=== Information shown ===

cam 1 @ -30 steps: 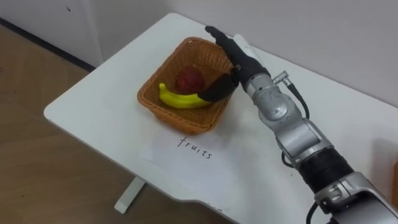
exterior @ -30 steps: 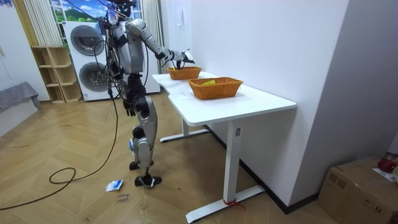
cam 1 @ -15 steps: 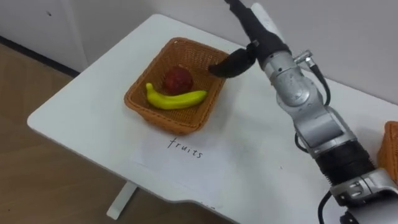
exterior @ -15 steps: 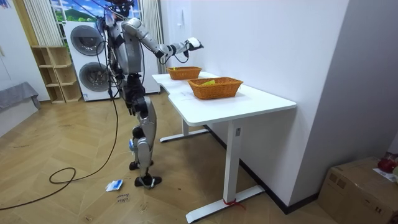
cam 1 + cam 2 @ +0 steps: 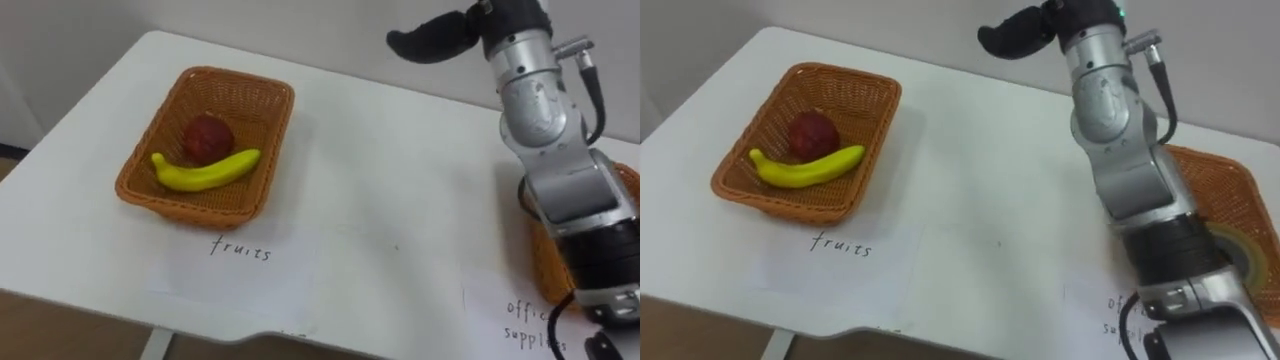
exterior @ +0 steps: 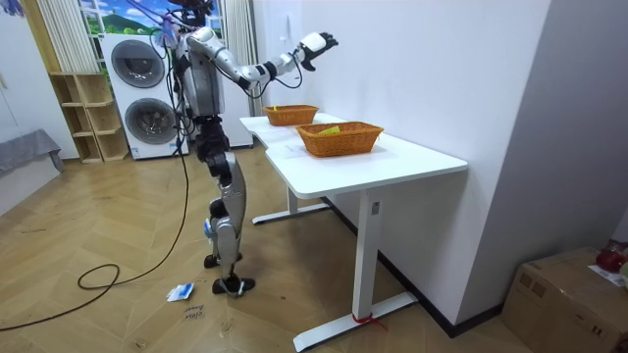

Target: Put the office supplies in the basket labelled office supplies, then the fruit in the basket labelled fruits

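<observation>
Right hand held high, empty
Fingers relaxed; fruit basket with banana below, to its left.

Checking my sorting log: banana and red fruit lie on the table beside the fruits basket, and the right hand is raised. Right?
No: the left eye view shows the banana and red fruit inside the fruits basket, not beside it. The right hand is raised, as said.
</observation>
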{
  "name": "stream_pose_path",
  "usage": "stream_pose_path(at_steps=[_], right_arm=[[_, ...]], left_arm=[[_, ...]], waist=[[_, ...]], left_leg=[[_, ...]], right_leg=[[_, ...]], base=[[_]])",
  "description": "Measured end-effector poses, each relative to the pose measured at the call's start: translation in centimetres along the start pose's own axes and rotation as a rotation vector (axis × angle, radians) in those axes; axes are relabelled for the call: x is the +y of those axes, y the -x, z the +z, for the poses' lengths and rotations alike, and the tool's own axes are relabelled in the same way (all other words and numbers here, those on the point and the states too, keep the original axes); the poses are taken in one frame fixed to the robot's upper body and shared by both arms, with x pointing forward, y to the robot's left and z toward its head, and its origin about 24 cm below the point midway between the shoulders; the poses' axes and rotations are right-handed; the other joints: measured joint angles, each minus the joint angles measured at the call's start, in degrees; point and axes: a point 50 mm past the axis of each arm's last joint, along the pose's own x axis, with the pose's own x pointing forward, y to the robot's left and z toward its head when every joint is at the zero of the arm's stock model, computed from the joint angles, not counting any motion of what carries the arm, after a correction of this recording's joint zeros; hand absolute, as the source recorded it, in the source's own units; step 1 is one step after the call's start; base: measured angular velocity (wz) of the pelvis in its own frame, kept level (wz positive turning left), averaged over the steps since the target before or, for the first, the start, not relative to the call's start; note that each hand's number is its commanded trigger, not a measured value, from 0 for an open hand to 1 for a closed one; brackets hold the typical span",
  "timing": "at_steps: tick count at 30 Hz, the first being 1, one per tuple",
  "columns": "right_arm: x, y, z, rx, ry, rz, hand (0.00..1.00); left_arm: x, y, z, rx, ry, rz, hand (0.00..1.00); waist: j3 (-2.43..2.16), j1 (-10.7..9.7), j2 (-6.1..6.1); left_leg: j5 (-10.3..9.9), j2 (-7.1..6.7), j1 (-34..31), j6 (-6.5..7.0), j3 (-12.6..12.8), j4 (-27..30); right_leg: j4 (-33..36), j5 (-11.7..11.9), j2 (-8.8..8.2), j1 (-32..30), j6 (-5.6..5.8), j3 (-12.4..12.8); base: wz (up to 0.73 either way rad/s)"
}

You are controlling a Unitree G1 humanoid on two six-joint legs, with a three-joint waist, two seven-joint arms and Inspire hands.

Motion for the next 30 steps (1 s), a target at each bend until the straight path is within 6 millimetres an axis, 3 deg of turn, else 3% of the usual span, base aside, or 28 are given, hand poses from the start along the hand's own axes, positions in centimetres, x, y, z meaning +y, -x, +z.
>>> stream_pose_path(at_steps=[4,7,8,13,19,30], right_arm=[[-3.0,0.8,-0.6,-0.008,0.034,-0.125,0.0],[-4.0,1.3,-1.1,-0.007,0.067,-0.157,0.0],[-4.4,1.5,-1.4,-0.001,0.079,-0.165,0.0],[-6.3,2.2,-1.3,-0.005,0.072,-0.244,0.0],[-10.5,3.0,-2.2,0.029,0.051,-0.413,0.0],[-14.3,5.7,-3.6,0.083,0.104,-0.605,0.0]], left_arm=[[0.4,0.0,-0.2,0.001,0.032,0.017,0.0],[0.4,0.0,-0.5,0.012,0.041,0.019,0.0],[0.4,0.0,-0.7,0.019,0.042,0.019,0.0],[0.3,0.1,-1.4,0.039,0.047,0.021,0.0],[0.8,0.1,-1.7,0.034,0.108,0.045,0.0],[0.9,0.2,-2.4,0.054,0.128,0.059,0.0]], waist=[[-0.14,-0.4,-0.19],[-0.02,-0.6,0.07],[-0.27,-1.2,-0.27],[-0.31,-4.1,-0.2],[-0.34,-8.4,-0.21],[-0.9,-12.3,-0.59]], left_leg=[[0.0,0.44,0.8,-0.01,1.4,-1.0],[-0.2,0.83,1.6,-0.22,2.7,-1.3],[-0.2,0.94,1.7,-0.26,3.0,-1.5],[-0.3,1.1,1.8,-0.49,4.5,-1.5],[-0.6,1.71,2.6,-0.66,6.1,-1.8],[-1.4,2.88,3.4,-1.72,9.4,-1.8]], right_leg=[[0.0,0.3,0.44,0.1,-0.23,0.7],[0.0,0.4,0.89,0.3,-0.36,1.8],[0.0,0.5,1.05,0.2,-0.48,2.0],[0.4,0.7,1.59,-0.9,-0.83,3.6],[0.9,0.7,2.04,-1.2,-0.87,5.1],[0.9,1.2,3.74,-1.7,-1.71,6.7]], base=[[-0.17],[-0.22],[-0.13],[-0.18],[-0.16],[-0.17]])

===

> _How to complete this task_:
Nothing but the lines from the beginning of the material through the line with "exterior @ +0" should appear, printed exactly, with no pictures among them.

> _Solution to this problem_:
cam 1 @ -30 steps: 
exterior @ -30 steps: 
cam 1 @ -15 steps: 
exterior @ -15 steps: 
cam 1 + cam 2 @ +0 steps: 
exterior @ +0 steps: 

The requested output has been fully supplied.